CVE-2023-49133

Name of the Vulnerable Software and Affected Versions Tp-Link AC1350 Wireless MU-MIMO Gigabit Access Point (EAP225 V3) version 5.1.0 Build 20220926 Tp-Link N300 Wireless Access Point (EAP115 V4) version 5.0.4 Build 20220216

Description A command execution issue exists in the tddpd enable test mode functionality, allowing a remote attacker to execute arbitrary commands by sending specially crafted network requests. This can be triggered by sending a sequence of unauthenticated packets. The vulnerability impacts the uclited component on the affected devices.
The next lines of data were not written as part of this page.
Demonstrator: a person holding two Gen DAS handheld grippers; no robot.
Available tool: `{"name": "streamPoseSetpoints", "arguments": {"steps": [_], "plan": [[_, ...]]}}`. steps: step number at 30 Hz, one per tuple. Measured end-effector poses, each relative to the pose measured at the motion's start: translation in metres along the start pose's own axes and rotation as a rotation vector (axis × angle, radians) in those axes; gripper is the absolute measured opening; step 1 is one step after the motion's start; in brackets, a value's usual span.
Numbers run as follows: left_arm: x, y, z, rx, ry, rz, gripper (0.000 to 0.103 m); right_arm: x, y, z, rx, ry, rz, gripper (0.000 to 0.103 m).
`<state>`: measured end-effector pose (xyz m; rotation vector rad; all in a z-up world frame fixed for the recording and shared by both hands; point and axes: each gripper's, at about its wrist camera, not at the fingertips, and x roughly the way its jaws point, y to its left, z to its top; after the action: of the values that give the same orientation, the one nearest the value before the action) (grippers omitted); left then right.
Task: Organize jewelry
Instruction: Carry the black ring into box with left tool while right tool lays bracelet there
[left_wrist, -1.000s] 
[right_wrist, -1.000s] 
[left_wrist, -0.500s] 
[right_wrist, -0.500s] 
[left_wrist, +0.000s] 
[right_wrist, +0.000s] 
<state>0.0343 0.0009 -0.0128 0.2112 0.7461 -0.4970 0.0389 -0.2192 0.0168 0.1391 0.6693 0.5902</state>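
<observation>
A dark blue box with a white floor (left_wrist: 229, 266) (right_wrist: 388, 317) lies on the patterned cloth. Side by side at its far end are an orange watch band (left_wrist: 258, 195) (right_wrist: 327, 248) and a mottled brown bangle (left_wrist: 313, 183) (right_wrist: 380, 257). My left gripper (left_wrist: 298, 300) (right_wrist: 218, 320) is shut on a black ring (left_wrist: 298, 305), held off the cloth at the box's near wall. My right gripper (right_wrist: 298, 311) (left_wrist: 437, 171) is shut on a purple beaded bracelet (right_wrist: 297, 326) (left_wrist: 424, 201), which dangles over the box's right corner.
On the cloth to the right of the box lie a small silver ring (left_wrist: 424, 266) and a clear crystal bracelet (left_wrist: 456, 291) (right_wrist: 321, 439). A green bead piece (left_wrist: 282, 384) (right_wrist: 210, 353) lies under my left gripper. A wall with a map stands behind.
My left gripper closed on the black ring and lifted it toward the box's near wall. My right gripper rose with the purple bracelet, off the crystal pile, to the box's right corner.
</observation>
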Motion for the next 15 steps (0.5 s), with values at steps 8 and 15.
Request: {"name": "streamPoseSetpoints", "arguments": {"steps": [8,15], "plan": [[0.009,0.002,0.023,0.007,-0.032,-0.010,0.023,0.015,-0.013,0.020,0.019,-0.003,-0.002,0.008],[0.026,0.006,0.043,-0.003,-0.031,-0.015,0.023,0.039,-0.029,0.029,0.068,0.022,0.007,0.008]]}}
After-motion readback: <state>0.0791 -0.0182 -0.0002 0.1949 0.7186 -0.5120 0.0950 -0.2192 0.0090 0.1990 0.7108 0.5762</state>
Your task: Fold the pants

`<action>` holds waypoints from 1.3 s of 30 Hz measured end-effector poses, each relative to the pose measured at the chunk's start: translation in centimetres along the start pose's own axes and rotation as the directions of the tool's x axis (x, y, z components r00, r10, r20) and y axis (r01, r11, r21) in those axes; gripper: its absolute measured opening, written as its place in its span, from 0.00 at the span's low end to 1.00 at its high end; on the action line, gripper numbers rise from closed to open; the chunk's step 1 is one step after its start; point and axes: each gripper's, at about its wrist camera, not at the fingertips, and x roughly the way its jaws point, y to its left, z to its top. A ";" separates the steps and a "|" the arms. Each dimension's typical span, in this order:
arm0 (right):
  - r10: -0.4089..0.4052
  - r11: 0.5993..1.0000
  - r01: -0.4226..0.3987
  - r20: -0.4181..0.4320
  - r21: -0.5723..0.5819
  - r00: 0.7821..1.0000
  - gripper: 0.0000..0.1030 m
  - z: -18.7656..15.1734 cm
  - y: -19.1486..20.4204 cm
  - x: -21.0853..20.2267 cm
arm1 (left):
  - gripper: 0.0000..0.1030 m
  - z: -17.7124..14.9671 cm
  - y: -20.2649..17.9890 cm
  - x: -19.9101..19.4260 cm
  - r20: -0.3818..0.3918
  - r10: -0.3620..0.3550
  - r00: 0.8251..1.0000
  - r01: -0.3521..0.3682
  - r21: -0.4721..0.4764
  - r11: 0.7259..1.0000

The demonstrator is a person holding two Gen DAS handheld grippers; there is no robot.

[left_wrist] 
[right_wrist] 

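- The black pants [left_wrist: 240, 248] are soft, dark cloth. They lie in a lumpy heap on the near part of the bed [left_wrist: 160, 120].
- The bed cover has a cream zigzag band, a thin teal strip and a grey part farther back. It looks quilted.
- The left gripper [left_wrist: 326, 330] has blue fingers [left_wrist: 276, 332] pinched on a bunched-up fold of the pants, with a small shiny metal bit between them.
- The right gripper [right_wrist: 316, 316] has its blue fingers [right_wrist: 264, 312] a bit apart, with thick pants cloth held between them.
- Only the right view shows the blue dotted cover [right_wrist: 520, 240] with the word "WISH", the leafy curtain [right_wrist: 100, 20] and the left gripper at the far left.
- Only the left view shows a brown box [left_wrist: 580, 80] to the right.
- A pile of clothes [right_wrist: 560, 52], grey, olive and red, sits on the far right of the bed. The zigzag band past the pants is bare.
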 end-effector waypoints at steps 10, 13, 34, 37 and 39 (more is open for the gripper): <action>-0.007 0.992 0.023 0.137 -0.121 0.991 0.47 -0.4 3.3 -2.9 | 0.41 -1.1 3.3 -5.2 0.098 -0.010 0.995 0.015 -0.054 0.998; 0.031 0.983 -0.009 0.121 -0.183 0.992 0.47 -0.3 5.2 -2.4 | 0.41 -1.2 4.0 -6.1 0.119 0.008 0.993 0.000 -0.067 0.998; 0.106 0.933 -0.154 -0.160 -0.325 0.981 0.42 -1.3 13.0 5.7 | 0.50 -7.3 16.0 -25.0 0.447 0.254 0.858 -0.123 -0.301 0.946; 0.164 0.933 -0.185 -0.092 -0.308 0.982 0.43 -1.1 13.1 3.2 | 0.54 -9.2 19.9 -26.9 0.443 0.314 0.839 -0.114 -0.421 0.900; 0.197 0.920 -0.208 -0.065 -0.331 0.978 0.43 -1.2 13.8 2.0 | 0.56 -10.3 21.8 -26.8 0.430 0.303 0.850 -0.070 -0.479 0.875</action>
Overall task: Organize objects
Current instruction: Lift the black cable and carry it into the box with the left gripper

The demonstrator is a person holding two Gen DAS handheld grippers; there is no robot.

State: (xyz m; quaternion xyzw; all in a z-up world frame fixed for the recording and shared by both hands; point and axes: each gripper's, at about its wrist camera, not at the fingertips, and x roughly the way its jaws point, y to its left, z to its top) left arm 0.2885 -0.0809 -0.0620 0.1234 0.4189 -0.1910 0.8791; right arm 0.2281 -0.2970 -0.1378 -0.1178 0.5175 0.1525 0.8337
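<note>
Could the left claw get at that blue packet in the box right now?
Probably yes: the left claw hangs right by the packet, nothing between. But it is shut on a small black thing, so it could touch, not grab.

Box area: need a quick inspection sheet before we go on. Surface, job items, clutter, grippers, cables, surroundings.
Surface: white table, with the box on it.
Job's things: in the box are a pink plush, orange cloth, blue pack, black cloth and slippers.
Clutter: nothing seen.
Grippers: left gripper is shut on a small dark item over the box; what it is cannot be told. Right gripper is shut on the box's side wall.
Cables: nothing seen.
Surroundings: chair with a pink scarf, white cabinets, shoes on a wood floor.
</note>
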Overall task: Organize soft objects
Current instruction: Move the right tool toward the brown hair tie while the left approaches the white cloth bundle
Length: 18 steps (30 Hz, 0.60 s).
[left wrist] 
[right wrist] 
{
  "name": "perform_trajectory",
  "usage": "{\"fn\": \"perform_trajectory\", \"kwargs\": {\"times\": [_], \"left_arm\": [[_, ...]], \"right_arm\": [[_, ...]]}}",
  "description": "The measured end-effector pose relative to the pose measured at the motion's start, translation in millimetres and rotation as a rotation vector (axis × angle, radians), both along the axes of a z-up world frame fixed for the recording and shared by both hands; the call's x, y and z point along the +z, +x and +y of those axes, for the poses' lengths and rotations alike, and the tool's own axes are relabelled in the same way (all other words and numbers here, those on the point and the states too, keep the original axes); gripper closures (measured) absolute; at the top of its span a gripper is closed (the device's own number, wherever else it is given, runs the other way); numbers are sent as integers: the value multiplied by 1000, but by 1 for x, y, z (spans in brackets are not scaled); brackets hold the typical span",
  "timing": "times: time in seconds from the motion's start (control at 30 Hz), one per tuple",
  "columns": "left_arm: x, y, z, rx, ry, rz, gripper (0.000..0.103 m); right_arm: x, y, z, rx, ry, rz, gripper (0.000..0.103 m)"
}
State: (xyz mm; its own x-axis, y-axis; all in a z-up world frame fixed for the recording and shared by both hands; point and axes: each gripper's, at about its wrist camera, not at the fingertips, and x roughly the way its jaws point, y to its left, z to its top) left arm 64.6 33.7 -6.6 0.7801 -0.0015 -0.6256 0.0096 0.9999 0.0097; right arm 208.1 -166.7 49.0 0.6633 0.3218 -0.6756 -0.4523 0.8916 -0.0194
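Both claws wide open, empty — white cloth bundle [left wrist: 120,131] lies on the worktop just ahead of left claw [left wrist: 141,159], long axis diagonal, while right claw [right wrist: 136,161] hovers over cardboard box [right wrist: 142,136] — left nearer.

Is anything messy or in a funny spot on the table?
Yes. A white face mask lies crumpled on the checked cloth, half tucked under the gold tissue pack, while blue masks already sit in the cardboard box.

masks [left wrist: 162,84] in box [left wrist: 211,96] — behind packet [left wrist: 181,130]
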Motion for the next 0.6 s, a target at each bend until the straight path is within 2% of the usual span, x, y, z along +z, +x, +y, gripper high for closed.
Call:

Recommendations For Tp-Link AC1350 Wireless MU-MIMO Gigabit Access Point (EAP225 V3) version 5.1.0 Build 20220926, consider disabling the tddpd enable test mode functionality until a patch is available. For Tp-Link N300 Wireless Access Point (EAP115 V4) version 5.0.4 Build 20220216, restrict access to the vulnerable component to minimize the risk of exploitation. As a temporary workaround, avoid using the affected uclited component on the EAP225(V3) 5.1.0 Build 20220926 of the AC1350 Wireless MU-MIMO Gigabit Access Point until the issue is resolved.